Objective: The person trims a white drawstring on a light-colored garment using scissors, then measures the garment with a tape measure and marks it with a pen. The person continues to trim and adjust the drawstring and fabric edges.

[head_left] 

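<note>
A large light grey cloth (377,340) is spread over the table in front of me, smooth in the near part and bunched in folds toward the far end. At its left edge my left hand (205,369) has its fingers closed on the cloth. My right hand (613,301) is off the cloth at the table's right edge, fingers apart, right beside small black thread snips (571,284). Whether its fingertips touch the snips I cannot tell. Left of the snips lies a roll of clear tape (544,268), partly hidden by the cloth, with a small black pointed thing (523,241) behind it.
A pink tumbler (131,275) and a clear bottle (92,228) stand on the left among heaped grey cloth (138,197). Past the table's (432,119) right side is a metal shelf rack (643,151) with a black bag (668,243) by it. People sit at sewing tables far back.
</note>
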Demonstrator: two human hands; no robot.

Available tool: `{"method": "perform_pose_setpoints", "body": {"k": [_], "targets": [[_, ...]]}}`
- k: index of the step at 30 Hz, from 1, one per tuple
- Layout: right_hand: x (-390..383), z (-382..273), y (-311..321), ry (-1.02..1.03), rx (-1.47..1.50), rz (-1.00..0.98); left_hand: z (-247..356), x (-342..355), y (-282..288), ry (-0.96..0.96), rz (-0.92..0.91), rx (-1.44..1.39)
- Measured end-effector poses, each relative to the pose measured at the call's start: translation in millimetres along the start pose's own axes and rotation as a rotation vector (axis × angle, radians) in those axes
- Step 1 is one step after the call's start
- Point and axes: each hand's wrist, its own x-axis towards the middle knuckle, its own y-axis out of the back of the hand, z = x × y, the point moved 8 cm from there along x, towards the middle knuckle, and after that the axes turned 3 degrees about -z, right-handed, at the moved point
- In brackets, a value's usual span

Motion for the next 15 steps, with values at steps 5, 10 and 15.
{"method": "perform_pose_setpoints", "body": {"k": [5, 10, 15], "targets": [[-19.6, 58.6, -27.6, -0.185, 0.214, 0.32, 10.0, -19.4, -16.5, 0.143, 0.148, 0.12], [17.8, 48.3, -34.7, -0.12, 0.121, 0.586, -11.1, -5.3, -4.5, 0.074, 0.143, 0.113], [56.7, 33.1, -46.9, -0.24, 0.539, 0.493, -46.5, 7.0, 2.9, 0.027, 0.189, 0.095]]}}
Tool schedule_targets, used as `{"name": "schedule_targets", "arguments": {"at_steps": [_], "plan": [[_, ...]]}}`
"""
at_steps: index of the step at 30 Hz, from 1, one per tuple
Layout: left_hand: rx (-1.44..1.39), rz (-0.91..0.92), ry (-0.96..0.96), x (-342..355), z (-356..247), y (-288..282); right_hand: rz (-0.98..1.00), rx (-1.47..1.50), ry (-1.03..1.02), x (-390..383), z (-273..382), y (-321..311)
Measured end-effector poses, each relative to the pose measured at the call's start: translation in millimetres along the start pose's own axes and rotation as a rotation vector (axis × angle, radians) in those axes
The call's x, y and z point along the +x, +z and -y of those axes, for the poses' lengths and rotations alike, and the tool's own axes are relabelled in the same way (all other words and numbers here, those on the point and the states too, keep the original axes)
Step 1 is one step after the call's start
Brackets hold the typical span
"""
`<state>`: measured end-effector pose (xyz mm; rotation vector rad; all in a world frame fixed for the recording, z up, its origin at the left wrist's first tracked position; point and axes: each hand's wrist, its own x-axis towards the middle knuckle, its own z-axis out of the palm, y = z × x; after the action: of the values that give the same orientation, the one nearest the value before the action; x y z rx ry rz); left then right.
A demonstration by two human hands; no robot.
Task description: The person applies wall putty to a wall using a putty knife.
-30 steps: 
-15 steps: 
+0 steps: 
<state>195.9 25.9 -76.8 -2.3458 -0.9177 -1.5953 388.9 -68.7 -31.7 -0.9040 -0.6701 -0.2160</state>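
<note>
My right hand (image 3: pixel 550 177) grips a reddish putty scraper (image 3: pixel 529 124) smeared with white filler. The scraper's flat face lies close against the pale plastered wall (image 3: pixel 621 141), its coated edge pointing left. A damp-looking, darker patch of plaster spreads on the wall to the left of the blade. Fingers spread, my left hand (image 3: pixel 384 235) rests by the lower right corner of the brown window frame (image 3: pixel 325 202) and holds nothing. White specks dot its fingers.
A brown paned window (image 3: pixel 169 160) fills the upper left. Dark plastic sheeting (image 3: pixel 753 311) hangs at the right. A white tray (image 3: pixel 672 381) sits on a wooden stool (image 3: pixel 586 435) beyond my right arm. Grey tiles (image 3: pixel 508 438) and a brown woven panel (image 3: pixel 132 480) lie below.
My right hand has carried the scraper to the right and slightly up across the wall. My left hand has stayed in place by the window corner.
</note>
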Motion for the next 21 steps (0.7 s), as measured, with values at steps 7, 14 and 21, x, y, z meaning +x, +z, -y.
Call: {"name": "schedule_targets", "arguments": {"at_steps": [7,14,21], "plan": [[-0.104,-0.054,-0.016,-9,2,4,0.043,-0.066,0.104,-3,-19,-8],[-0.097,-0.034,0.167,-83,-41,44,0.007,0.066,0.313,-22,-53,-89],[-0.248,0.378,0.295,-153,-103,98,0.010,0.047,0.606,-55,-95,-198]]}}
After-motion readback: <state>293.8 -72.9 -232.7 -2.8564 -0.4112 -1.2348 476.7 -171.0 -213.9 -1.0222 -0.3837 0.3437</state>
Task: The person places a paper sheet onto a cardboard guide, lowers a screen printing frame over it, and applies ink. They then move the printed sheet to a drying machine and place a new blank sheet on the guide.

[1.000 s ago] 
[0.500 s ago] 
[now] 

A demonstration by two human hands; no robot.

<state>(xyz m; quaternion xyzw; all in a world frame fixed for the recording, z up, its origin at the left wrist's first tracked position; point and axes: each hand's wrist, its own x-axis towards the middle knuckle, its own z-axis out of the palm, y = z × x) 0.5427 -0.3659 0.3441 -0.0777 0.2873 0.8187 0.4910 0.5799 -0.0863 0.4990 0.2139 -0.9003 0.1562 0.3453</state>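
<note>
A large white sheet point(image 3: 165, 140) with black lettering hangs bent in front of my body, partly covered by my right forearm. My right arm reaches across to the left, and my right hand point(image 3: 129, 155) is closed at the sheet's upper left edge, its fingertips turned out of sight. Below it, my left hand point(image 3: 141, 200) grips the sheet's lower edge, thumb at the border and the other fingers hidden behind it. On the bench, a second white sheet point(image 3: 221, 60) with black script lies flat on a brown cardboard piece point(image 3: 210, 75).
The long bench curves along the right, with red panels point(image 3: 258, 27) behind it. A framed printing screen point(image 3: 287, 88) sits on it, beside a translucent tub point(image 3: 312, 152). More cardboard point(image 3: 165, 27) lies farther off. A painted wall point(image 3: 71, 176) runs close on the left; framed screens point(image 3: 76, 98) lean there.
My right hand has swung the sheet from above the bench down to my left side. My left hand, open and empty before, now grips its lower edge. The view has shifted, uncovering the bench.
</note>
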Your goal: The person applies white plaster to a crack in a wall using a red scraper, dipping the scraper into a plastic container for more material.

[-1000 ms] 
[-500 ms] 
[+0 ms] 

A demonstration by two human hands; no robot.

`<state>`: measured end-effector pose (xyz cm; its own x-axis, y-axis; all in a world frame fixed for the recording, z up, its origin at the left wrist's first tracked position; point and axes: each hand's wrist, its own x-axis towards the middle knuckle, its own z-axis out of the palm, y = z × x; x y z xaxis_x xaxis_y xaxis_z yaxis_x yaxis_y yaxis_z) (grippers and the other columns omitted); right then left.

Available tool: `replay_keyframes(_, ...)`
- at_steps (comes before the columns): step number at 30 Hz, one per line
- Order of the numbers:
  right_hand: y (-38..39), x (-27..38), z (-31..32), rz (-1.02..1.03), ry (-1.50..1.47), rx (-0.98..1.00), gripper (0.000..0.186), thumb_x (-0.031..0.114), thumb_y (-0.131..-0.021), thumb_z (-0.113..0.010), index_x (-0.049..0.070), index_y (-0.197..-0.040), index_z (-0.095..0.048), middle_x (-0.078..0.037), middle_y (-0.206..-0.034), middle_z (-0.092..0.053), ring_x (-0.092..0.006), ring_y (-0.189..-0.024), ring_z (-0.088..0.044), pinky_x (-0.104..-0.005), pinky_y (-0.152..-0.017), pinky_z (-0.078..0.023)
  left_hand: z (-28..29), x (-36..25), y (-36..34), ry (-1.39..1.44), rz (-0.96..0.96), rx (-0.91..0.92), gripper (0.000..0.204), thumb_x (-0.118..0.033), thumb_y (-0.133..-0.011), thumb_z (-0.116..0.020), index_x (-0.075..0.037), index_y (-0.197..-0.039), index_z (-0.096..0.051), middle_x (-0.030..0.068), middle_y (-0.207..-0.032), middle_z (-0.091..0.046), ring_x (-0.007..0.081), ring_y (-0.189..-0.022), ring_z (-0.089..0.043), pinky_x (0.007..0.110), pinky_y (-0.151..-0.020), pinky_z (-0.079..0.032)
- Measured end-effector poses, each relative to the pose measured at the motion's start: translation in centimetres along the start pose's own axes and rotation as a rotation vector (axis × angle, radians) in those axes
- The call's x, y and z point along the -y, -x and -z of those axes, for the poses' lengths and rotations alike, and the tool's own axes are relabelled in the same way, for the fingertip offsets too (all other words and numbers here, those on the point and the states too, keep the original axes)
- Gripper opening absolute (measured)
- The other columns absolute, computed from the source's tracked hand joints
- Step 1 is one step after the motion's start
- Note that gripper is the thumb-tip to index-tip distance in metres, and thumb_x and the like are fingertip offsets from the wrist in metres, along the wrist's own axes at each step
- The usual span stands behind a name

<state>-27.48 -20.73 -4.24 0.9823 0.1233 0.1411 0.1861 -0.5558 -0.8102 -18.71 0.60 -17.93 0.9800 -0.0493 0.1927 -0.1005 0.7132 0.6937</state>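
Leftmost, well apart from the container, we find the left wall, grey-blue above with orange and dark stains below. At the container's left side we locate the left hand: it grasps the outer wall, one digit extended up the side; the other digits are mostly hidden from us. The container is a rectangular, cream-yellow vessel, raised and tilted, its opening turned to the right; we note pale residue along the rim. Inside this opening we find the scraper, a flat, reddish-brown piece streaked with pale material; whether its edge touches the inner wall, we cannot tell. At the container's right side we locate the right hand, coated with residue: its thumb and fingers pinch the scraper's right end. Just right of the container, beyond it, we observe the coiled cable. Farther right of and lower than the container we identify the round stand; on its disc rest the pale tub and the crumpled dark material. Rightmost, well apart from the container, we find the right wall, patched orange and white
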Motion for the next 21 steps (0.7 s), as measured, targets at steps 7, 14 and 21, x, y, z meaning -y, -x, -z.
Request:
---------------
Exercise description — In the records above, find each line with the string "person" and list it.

Problem solution —
Objective: The person trims a white drawstring on a light-colored garment using scissors, then measures the garment with a tape measure and marks it with a pen. The person continues to trim and adjust the drawstring and fabric edges.
Task description: The person applies wall putty to a wall using a putty knife.
Task: The person places a paper sheet onto a cardboard guide, lowers a screen printing frame over it, and applies ink. They then move the printed sheet to a drying machine and place a new blank sheet on the guide.
Your goal: The person applies white plaster to a crack in a wall using a red scraper, dipping the scraper into a plastic container for more material.

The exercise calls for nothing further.